### [About this exercise]
Show each line from the listing that includes the word "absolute".

### [Records to use]

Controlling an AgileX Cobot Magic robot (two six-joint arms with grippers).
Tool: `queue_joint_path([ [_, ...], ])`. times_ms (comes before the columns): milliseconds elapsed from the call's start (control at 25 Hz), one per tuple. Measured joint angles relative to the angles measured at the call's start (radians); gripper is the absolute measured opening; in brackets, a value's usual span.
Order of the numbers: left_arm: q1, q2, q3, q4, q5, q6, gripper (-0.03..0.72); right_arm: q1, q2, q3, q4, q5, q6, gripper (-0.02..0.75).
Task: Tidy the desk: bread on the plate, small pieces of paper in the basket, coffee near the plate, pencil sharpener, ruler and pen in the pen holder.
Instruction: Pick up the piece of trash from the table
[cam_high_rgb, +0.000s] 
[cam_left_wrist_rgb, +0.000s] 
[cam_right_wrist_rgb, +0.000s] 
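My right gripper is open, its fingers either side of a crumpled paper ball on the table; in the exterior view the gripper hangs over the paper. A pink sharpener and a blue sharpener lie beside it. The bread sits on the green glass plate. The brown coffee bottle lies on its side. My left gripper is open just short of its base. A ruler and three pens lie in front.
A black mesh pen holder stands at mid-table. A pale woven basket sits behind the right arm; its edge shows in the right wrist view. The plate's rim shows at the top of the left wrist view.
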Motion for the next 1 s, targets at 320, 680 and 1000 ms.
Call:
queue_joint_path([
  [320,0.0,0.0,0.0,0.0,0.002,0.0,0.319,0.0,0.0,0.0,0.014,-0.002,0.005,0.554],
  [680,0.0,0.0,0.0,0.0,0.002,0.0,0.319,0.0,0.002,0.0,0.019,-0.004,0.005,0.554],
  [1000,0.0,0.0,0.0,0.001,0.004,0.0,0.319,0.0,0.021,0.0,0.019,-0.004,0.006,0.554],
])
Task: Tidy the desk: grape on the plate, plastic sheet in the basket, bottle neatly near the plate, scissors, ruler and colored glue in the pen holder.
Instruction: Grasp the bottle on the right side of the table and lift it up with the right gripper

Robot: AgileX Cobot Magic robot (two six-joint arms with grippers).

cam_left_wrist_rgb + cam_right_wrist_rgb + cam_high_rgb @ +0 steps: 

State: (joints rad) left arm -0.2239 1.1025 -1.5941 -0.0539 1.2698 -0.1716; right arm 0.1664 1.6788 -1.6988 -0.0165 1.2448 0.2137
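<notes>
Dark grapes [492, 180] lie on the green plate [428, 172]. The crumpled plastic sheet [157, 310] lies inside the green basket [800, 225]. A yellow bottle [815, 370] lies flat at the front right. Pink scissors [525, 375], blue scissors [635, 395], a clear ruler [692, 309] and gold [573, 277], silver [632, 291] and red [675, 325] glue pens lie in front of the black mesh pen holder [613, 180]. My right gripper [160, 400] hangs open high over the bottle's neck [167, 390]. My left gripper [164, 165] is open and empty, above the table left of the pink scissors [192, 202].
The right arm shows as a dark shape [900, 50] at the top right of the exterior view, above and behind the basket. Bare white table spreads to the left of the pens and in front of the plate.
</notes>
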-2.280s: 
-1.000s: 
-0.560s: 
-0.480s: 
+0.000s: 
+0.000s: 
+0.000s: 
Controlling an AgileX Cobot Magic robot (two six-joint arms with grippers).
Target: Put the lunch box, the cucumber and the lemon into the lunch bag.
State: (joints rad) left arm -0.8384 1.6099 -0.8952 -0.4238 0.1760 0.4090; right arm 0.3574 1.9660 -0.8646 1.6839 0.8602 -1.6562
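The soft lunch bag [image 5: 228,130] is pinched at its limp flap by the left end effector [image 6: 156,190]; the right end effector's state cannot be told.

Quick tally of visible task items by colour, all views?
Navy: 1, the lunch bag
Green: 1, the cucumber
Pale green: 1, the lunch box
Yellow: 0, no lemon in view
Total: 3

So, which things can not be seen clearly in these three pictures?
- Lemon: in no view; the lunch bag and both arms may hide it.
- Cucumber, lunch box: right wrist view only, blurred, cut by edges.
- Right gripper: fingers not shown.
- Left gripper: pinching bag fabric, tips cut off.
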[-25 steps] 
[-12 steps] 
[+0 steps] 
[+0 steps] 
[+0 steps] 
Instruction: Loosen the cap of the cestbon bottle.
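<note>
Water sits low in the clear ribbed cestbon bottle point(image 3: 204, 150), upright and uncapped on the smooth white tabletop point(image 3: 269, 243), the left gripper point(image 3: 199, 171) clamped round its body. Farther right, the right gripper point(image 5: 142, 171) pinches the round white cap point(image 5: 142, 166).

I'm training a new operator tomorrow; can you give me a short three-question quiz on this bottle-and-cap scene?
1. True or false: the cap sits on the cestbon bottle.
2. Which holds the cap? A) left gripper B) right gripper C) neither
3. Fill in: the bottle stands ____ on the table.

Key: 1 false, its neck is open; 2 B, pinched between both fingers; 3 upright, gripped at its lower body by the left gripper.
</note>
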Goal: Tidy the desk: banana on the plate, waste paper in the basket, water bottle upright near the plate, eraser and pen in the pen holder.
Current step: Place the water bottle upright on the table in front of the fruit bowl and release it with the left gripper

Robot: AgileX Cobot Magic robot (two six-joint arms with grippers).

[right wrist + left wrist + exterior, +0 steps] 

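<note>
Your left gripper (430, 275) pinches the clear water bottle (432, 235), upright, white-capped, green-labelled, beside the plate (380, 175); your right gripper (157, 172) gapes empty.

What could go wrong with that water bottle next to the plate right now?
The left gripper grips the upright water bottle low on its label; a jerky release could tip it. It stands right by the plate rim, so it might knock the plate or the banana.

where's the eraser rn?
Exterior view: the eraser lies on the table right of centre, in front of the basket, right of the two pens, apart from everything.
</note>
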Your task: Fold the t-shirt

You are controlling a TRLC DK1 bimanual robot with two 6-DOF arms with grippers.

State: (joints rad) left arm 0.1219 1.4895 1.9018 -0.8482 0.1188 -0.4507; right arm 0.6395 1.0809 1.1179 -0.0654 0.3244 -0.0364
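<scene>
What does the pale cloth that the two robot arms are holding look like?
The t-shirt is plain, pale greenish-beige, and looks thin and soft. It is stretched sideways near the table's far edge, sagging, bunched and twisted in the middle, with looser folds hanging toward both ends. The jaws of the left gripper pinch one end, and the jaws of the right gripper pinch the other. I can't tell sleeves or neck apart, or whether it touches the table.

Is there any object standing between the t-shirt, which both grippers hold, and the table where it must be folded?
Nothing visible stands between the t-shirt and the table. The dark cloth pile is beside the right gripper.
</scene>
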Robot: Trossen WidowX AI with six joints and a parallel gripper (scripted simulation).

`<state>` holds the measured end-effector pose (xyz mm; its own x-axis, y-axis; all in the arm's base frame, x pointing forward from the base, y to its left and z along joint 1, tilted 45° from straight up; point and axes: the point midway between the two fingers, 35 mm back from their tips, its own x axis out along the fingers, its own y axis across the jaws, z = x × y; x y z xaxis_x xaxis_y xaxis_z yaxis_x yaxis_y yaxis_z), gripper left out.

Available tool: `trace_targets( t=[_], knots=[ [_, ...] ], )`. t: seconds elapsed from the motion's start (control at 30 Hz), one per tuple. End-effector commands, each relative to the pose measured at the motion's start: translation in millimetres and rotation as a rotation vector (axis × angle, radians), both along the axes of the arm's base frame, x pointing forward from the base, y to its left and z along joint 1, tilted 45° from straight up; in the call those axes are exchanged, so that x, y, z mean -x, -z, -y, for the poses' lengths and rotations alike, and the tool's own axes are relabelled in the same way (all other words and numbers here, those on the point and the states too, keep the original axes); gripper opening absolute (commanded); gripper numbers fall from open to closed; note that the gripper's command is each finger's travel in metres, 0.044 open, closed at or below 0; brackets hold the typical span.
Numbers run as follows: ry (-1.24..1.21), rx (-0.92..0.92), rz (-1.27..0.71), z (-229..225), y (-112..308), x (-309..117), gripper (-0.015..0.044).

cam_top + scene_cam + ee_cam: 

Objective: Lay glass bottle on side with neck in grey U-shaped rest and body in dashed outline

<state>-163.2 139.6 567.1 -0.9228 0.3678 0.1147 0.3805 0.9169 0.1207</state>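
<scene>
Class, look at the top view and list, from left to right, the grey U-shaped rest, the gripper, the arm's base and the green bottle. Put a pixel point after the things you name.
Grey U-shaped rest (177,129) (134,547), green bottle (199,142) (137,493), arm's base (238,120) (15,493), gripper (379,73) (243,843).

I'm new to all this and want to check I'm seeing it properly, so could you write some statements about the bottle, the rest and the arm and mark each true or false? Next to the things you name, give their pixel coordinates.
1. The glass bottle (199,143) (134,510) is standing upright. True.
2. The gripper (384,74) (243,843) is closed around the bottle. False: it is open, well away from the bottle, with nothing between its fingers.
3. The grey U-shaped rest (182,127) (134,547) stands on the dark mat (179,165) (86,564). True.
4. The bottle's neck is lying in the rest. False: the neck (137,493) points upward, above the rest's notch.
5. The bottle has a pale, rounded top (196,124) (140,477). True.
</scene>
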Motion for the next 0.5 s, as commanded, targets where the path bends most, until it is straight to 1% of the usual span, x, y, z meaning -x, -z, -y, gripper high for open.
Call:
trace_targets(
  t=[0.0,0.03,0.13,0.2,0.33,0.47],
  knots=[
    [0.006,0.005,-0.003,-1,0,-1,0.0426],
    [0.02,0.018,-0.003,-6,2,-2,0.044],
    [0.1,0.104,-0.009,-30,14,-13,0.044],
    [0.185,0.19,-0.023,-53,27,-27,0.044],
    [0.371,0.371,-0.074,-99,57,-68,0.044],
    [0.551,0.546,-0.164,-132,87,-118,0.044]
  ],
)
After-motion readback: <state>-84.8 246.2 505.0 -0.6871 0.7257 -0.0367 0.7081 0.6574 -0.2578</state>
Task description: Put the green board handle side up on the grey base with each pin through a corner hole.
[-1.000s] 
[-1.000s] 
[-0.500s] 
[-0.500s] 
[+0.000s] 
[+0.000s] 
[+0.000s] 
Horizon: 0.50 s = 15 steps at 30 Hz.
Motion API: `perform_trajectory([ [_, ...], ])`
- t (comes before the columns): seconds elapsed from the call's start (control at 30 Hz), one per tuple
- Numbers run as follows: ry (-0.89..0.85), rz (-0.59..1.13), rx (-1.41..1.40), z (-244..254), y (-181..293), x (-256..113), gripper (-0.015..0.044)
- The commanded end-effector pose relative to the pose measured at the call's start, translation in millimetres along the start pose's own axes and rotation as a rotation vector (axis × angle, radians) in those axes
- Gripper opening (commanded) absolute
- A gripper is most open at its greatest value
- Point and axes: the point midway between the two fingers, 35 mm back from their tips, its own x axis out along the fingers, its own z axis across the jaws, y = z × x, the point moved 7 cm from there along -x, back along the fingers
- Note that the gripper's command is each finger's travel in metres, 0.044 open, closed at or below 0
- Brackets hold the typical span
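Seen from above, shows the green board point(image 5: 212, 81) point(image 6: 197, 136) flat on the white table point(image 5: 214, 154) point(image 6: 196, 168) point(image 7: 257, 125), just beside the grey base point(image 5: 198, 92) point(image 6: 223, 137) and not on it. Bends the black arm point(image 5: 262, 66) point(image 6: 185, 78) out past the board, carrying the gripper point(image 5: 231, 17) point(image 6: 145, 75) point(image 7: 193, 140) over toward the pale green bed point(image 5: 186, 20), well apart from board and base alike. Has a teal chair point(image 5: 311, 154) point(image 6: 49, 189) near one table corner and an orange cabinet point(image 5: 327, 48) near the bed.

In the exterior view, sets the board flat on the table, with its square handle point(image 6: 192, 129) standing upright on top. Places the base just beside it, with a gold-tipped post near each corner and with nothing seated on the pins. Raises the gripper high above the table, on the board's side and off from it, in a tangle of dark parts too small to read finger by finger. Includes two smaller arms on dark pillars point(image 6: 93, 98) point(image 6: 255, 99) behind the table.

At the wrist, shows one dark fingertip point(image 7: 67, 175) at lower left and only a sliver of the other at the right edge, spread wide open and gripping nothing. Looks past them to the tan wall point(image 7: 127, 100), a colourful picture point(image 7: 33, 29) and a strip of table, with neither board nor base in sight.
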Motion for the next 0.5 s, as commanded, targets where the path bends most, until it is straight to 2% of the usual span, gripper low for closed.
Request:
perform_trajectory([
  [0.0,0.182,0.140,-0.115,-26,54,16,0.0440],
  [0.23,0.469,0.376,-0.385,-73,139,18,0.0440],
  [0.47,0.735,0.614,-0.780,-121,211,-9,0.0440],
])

### [Task solution]
Tool: `queue_joint_path([ [_, ...], ])`. times_ms (comes before the columns): milliseconds elapsed from the call's start (control at 25 Hz), one per tuple. Measured joint angles relative to the angles measured at the call's start (radians); gripper is the absolute measured opening; in brackets, a value's usual span.
Available tool: `trace_targets( t=[_], knots=[ [_, ...] ], )`. t: seconds elapsed from the motion's start (control at 30 Hz), one per tuple. End-effector commands, each relative to the pose measured at the motion's start: translation in millimetres and rotation as a rotation vector (axis × angle, radians), both along the axes of the arm's base frame, x pointing forward from the base, y to its left and z along joint 1, tilted 45° from straight up; in the call those axes are exchanged, so that x, y, z mean -x, -z, -y, for the poses' lengths and rotations alike, and the tool's own axes are relabelled in the same way (all other words and numbers here, those on the point and the states too, keep the original axes); gripper opening absolute (commanded); gripper numbers fall from open to closed; note that the gripper's command is each finger's travel in metres, 0.044 open, closed at or below 0; brackets hold the typical span.
- Gripper opening (commanded) absolute

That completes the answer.